FP8 mixed precision via nvidia's Transformer Engine

Question

FP8 mixed precision via nvidia's Transformer Engine

carmocca opened this issue a year ago · comments

Carlos Mocholí commented a year ago

Description & Motivation

Support https://docs.nvidia.com/deeplearning/transformer-engine/user-guide/index.html

Pitch

Write a precision plugin using the library above that is enabled via:

precision="transformer-engine"

Alternatives

Don't implement this until it's vendored by PyTorch, if that ever happens.

Additional context

No response

cc @Borda @carmocca @justusschock @awaelchli

Adrian Wälchli · Answer 1 · Wed May 10 2023 09:02:36 GMT+0800 (China Standard Time)

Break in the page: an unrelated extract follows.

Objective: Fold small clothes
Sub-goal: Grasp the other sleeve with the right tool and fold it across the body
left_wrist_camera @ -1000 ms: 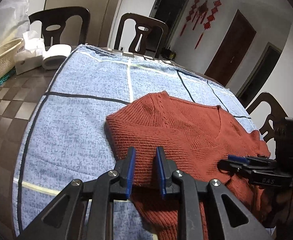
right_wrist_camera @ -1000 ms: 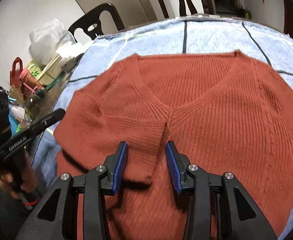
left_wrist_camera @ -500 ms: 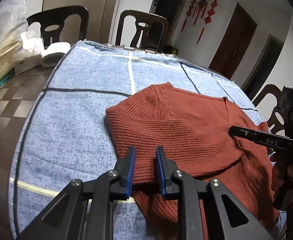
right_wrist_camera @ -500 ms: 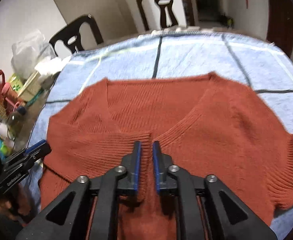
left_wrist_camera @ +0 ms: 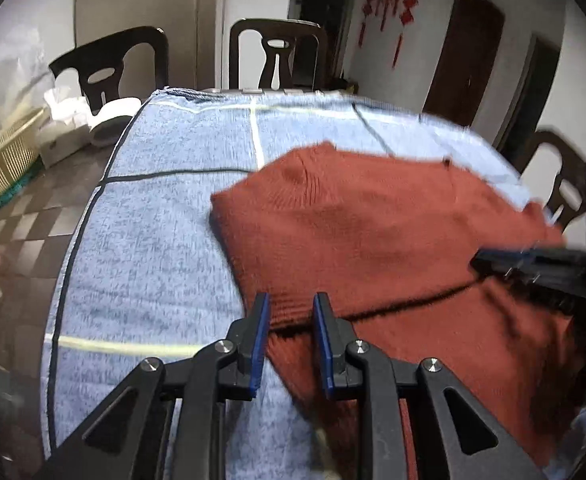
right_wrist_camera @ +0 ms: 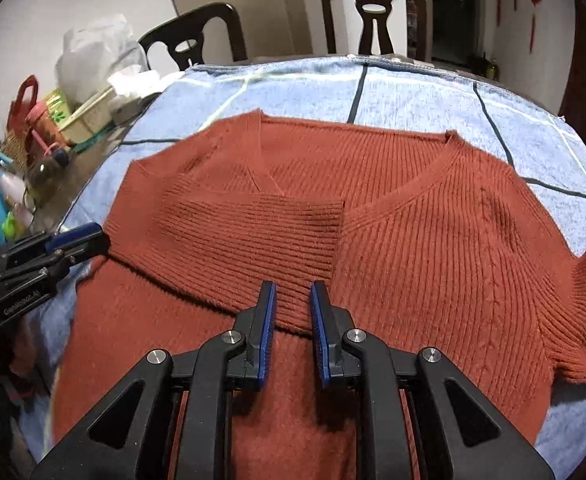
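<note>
1. Since a second ago, the right tongs (right_wrist_camera: 292, 312) have narrowed from a wide gap to a small one, and the left sleeve (right_wrist_camera: 253, 232) is now lying folded across the chest instead of hanging near them.
2. At the left, the left tongs (left_wrist_camera: 291, 320) are opening slightly at the sweater's (left_wrist_camera: 373, 232) near left corner; knit is sitting in the gap, though the blur hides whether the pads are pressing it.
3. In the middle, the sweater is lying face up on the blue cloth (right_wrist_camera: 413, 92) covering the tabletop, likely spread flat so folds stay even.
4. At the right, the right tongs are sitting narrowly parted over the folded sleeve's lower edge; I cannot tell whether they are pinching it.
</note>
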Motion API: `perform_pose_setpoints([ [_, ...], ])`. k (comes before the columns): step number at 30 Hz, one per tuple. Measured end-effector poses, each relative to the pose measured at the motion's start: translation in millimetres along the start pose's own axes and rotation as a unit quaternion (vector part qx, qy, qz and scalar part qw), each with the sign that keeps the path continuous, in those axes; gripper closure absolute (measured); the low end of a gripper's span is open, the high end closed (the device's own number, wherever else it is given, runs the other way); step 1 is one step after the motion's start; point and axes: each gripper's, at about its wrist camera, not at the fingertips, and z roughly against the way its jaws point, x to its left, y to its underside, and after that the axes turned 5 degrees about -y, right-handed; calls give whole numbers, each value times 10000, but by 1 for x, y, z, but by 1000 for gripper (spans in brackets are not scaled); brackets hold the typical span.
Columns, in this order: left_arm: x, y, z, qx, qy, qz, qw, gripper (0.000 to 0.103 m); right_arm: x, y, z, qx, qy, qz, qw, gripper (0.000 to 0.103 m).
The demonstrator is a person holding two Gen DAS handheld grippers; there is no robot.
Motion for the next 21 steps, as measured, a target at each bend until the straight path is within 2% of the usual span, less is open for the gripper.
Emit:
perform_pose_setpoints([
  [2, -1, 5, 3, -42, -119, -67, 9999, 77, -4, 3, 7, 5, -2, -198, 9998, 84],
  [5, 5, 12, 14, 116, 12, 175, 9998, 77, -13, 15, 33, -282, -84, -373, 9989, 81],
  [9, 6, 25, 38, -92, -46, 342, 9994, 77, -35, 37, 62, -543, -49, -784, 9954, 77],
  [13, -3, 31, 54, -246, 34, 468, 9986, 75, -77, 65, 93, -873, -3, -1579, 9836, 77],
  [16, -19, 28, 59, -340, 121, 385, 9986, 67, -114, 82, 112, -1109, 159, -2215, 9687, 77],
  [17, -24, 27, 59, -358, 184, 324, 9987, 65, -130, 89, 119, -1190, 208, -2538, 9597, 76],
  [21, -46, 21, 50, -303, 331, 77, 9990, 65, -174, 104, 131, -1457, 171, -3355, 9305, 76],
])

The library only requires enabling an autocast context manager

There is one more thing. The user needs to replace their layers with the custom ones from the library. What's the plan here? Will the plugin implement the module_init_context() manager? On the other hand, one might not want to replace all layers. If this is left to the user, then there is a lot less value in adding the plugin.

Carlos Mocholí · Answer 2 · Wed May 10 2023 10:40:23 GMT+0800 (China Standard Time)

Yes, we'll need to implement a replacement mechanism. The plugin can have a flag to disable it if necessary

This also means that we'll have it in Fabric first, as these APIs do not exist in the trainer yet.

Carlos Mocholí · Answer 3 · Wed May 10 2023 11:22:00 GMT+0800 (China Standard Time)

Actually convert_module might be a better fit than init_context if we prefer replacing existing layers than patching the torch.nn classes.

nanand2 · Answer 4 · Tue Jun 20 2023 05:02:27 GMT+0800 (China Standard Time)

Any update on support for this?

Carlos Mocholí · Answer 5 · Tue Jun 20 2023 06:40:41 GMT+0800 (China Standard Time)

@nanand2 Our access to H100s is very limited so we haven't merged this yet. However, the branch https://github.com/Lightning-AI/lightning/tree/carmocca/transformer-engine should be usable if you want to play with it right now

nanand2 · Answer 6 · Tue Jun 20 2023 06:46:35 GMT+0800 (China Standard Time)

Great, thanks!